Joe Magnotti: Yeah, I dunno. I guess if you have a bonafide process that is replicatable and you’re willing to give a lot of extras, not just information, I could see charging for that. But I would rather see a way to give that process away for free and monetize around giving away that information. There’s plenty of people who do it the other way, and I’m not saying it’s right or wrong, I just think that it’s best if done giving away for free. If it’s just some sort of informational product, that’s all it is, and that’s what these things on only72.com seem to be to me, unless I’m misunderstanding?
Justin Cooke: I Think so, yeah.
Joe Magnotti: I would say it would be better that those be done in blog posts and have products or services sold around them.

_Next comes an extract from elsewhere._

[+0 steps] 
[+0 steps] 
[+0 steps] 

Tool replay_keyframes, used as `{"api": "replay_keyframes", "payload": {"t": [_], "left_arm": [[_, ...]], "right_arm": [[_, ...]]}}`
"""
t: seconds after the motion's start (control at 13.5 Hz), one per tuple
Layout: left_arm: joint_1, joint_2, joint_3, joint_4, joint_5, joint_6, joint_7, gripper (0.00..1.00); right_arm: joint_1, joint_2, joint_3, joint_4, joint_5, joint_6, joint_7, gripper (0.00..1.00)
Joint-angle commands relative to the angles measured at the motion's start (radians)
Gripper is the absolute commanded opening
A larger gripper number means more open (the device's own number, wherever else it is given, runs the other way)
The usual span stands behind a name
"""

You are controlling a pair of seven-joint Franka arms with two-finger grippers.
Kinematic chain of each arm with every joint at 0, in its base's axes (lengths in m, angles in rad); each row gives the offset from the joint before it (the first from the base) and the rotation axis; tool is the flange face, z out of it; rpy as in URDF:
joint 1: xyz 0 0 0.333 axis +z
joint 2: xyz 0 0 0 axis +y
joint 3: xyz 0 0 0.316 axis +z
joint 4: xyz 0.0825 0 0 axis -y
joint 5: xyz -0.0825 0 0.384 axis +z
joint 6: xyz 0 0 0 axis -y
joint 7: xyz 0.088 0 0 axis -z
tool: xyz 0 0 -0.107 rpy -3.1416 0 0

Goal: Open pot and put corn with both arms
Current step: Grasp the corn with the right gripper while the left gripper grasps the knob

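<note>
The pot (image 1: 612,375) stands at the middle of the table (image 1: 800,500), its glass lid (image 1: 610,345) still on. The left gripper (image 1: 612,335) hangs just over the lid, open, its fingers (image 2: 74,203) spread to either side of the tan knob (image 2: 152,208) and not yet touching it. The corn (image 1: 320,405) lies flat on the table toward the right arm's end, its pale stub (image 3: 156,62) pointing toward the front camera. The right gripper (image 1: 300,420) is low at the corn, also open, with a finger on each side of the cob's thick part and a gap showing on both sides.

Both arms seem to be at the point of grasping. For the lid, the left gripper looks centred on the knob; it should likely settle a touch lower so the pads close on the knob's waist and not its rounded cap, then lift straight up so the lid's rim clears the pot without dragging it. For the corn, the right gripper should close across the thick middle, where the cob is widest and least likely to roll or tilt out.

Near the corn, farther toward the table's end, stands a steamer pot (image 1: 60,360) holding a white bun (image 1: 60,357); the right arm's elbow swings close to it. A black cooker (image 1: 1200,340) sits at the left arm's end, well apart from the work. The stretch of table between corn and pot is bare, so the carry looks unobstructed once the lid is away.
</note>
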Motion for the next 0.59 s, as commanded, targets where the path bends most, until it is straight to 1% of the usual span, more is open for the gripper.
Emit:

Justin Cooke: You put it well earlier, information wants to be free. Right? I can’t disagree with that. I agree that information wants to be free, but I would say our buddy Mark Brenwall, the whole Facebook thing that he’s doing right now and it’s making money and earning him money. That was a “info product” that he purchased and he’s getting value out of it.
So I tend to agree with you that the guy who sold that info product could have done better to get it out to more people and monetize around it. But if Mark’s getting value out of the purchase, that’s above and beyond what he paid for it. That makes sense, right?
Joe Magnotti: Mark’s Facebook process is so complicated that … it’s not that complicated, but it’s complicated enough that the guy who wrote it could’ve made a service around doing it.
Justin Cooke: Yeah. Offering it to you, that’s cool.
Joe Magnotti: Yeah. And people would have said, I’ll sign up for that. Or affiliates out of the software products that are involved during the process. Right? Like that Facebook, the one that captures all the email addresses. Right?
Justin Cooke: Yeah, mm-hmm.
Joe Magnotti: That’s very expensive software.
Justin Cooke: Yeah, create that software and sell that around it. Yeah, no, I hear what you’re saying and then you get the method out of so many people and like, yeah.
Joe Magnotti: Or sell the method as well and include tools and services in it, that-
Justin Cooke: Packaged, yeah.
Joe Magnotti: Yeah. That to me is definitely justifiable as well. But yeah, just information? I don’t know, just seems something wrong about that.
Justin Cooke: Yeah, I dunno man. So talking about packages, that moves into our next point, which we’ve been doing quite a few products and services, both last month and this month. We have a report on the income report for June, but we just had a buyer actually pick up both, or all three. Our keyword research, our site set up, and our content packages and bundle them together. So basically he’s buying prebuilt sites through us by buying those three packages.
Joe Magnotti: Right. So if you buy the top level product of the keyword research, the site set up, and the content you’ll basically get 10 sites. I don’t know why we haven’t packaged those three together.
Justin Cooke: I Dunno. Yeah.
Joe Magnotti: but it’s something we need to work on. But yeah, if you guys wanted to get sites set up from Empire Flippers, you could just buy those three packages in any combination and have sites set up for you.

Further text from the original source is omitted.